他说道,像货车运输这样的整个行业最后将被无人驾驶汽车等机器人技术变革所政治宣传。(巴斯援引布林约尔松(Erik Brynjolfsson)和麦卡菲(Andrew McAfee)联合编写的《第二个机器时代》(The Second Machine Age)来论证他的这一设想。

)But, Bass asked: Are the jobs lost to automation ones that you would want for your children? Few parents, he said, dreamed their kids would someday become fuel pumpers or elevator operators, jobs already replaced by automation.
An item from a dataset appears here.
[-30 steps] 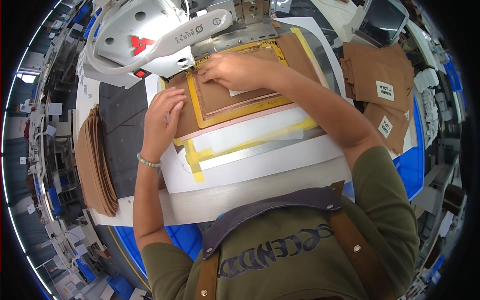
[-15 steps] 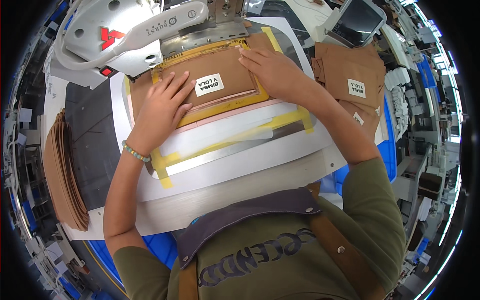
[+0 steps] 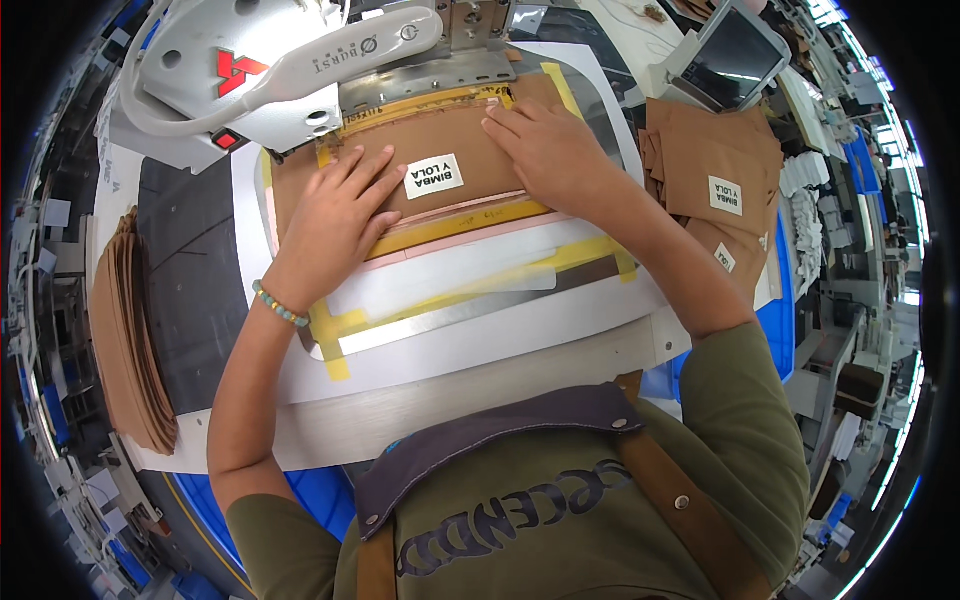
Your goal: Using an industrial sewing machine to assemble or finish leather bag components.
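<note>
A brown piece of fabric (image 3: 446,139) with a white label (image 3: 434,176) lies on a yellow frame (image 3: 450,225) with pink strips, under the front of a white machine (image 3: 280,80). My left hand (image 3: 334,228) rests on the piece's left part, just left of the label, fingers stretched out. My right hand (image 3: 555,160) lies at the piece's right part, fingertips near its upper edge, fingers slightly bent and apart. Yellow tape (image 3: 337,362) sits on the white sheet (image 3: 450,365) below the frame. The machine's head and metal bracket (image 3: 430,90) are just beyond my fingertips.
A stack of brown pieces (image 3: 135,330) lies left on a dark board (image 3: 195,280). More labelled brown pieces (image 3: 700,150) lie right, below a tilted screen (image 3: 725,55). Blue bins (image 3: 784,335) show beside and under the table (image 3: 460,395). Crowded workstations fill the rim.
My left hand has moved up onto the brown piece, and my right hand has slid right, uncovering the label. Over the last half second both hands have barely shifted.
</note>
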The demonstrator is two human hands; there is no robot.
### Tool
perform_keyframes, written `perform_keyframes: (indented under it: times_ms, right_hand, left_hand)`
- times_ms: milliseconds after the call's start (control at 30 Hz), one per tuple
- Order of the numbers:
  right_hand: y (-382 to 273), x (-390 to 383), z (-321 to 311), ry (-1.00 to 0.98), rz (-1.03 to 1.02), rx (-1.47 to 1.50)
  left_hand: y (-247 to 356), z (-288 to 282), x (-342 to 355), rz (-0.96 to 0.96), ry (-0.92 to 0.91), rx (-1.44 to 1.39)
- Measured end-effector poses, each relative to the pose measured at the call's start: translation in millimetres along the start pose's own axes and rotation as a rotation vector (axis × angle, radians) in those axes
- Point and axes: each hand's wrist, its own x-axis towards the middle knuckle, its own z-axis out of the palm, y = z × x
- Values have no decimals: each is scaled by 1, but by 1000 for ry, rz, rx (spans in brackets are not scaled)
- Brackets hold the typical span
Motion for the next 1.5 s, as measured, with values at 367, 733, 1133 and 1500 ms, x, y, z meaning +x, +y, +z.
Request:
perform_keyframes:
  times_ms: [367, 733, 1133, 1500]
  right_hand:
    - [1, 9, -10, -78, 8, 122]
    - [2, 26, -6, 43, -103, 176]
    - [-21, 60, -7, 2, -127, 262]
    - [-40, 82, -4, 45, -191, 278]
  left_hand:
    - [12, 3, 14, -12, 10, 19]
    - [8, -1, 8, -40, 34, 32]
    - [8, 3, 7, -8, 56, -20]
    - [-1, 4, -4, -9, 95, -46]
In the next 30 years, Bass added, smart machines and robots will outnumber humans on the planet.但巴斯也问道,那些被自动化代替的工作是你想要让孩子以后专门从事的职业吗?他说道,完全没家长会期望自己的孩子有朝一日沦为加油站的打气员或电梯操作员,这种工作已构建自动化。巴斯补足说道,未来30年,全球智能机器和机器人的总量将多达全球人口总量。Bass presented some outlandish ideas to help societies deal with the structural changes generated by a robot-heavy workforce, including taxing economic output rather than income, or implementing a negative income tax, in which governments pay citizens a stipend in order to guarantee a level of income.为了协助社会应付机器人主导劳动力市场所引起的结构性变化,巴斯明确提出了一些奇特的点子,例如对经济生产量而非收益征收,或实行“胜所得税”――即政府向公民缴纳津贴以保证某一收入水平。


With our creativity and imagination, we will find harmony with the robots, Bass said.巴斯说道,凭借我们的创造力和想象力,我们应当能与机器人人与自然共处。Meanwhile, other discussions focused on identifying jobs were likely to remain safe from robots. Heather Knight, a Carnegie Mellon roboticist who studies social interactions between humans and robots, suggested that hairdressers might be safe. But not because robots cant cut hair--she said the relationship between hairdressers and their clients simply cant be automated. (And, she added, some people might be wary of a robot holding a sharp blade so close to their necks, although plenty of robots already perform delicate surgery.)与此同时,其他辩论的焦点是证实哪些工作有可能会被机器人所代替。卡内基梅隆大学(Carnegie Mellon)研究人类和机器人之间社会对话的机器人专家奈特(Heather Knight)似乎,美发师这一职业也许会受到机器人的影响。


她说道,这并不是因为机器人无法剪头发,而是因为美发师和客户之间的关系无法构建自动化。她还说道,虽然有很多机器人早已在为人类展开笔法的外科手术,但对于机器人拿着锐利的刀片如此相似他们的脖子,一些人可能会心存戒备。Another job deemed safe? Roboticist.另一个会不受机器人影响的工作是什么?是机器人专家。